### AIM OF THE TASK
This exercise asks for an exact copy of every entry below, with pictures omitted.

Dataset excerpts
*** Block opens ***
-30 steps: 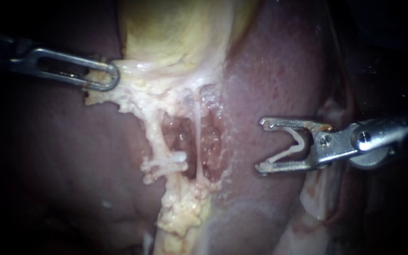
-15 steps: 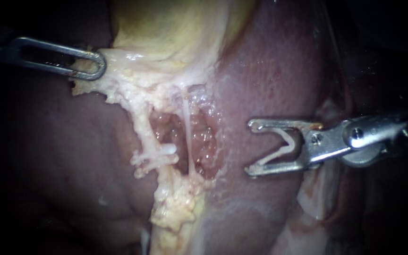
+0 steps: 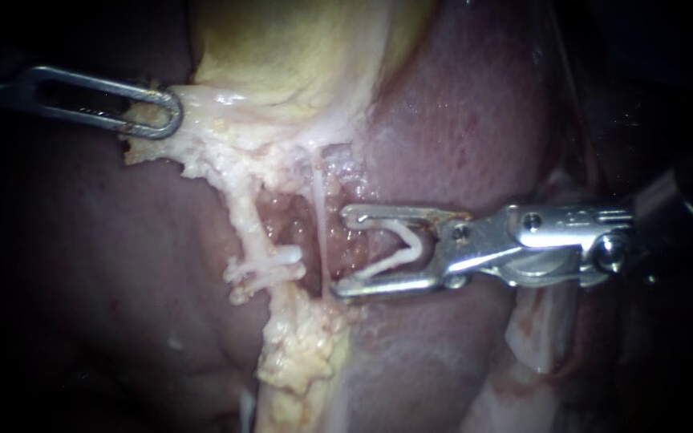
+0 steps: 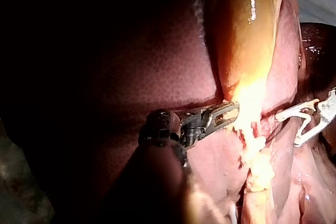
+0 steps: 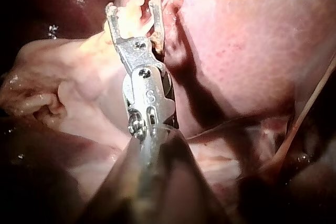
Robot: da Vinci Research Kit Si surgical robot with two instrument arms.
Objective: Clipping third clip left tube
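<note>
Nearest, at the low edge of the endoscope view: lumpy yellow fat [image 3: 298, 353], leading up into the left tube [image 3: 244, 220], a pale cord slanting away to the far left. Across that tube, just beyond the fat: two white clips [image 3: 270, 265], close together and sticking out on both sides.

Right of the tube: a raw reddish pocket [image 3: 286, 224], then a thin strand [image 3: 318, 224] running near to far.

Right tool [image 3: 342, 252]: comes in from the right over the liver [image 3: 459, 120], level with the clipped stretch. Jaws wide apart, with an open clip [image 3: 399, 252] seated between them, a white V with one leg along each jaw. Jaw tips just right of the thin strand, the lower one about touching it. Stops short of the left tube, with the strand and the pocket between. Nothing of the tube inside the jaws.

Farther off, left tool [image 3: 172, 112]: comes in from the left, jaws clamped on pale tissue [image 3: 202, 120] at the neck of the gallbladder [image 3: 298, 48], the yellow-green body at the far edge. Pale tissue spreads from that grip down to the left tube.
</note>
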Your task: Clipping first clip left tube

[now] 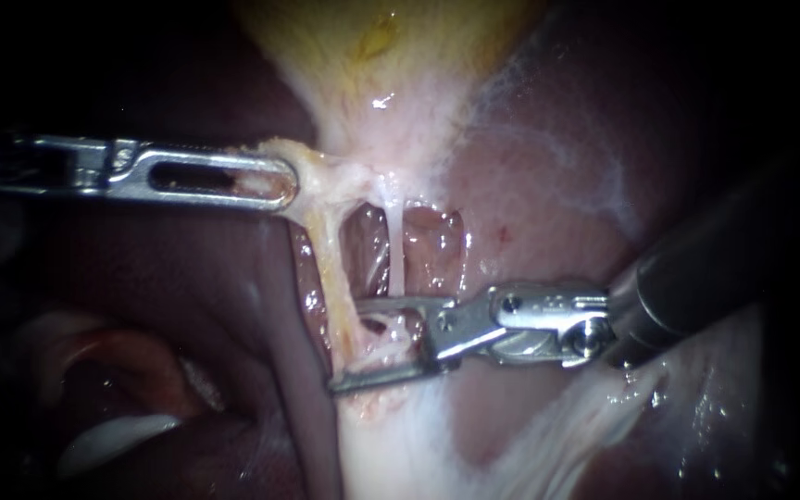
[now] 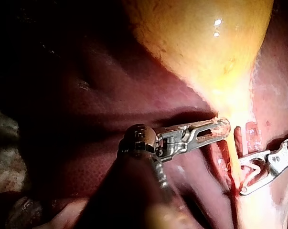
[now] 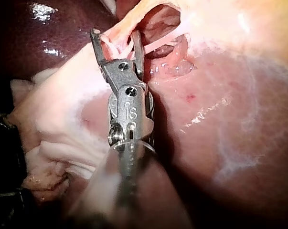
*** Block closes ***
### EXPECTED ANSWER
-30 steps: 
-15 steps: 
+0 steps: 
+0 steps: 
+0 steps: 
Robot: da Vinci Research Kit Si surgical robot with two instrument arms.
Objective: Clipping third clip left tube
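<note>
Nearest, at the low edge of the endoscope view: lumpy yellow fat [image 3: 298, 353], leading up into the left tube [image 3: 244, 220], a pale cord slanting away to the far left. Across that tube, just beyond the fat: two white clips [image 3: 270, 265], close together and sticking out on both sides.

Right of the tube: a raw reddish pocket [image 3: 286, 224], then a thin strand [image 3: 318, 224] running near to far.

Right tool [image 3: 342, 252]: comes in from the right over the liver [image 3: 459, 120], level with the clipped stretch. Jaws wide apart, with an open clip [image 3: 399, 252] seated between them, a white V with one leg along each jaw. Jaw tips just right of the thin strand, the lower one about touching it. Stops short of the left tube, with the strand and the pocket between. Nothing of the tube inside the jaws.

Farther off, left tool [image 3: 172, 112]: comes in from the left, jaws clamped on pale tissue [image 3: 202, 120] at the neck of the gallbladder [image 3: 298, 48], the yellow-green body at the far edge. Pale tissue spreads from that grip down to the left tube.
</note>
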Your task: Clipping first clip left tube

[now] 
[now] 
[now] 

The submitted response is complete.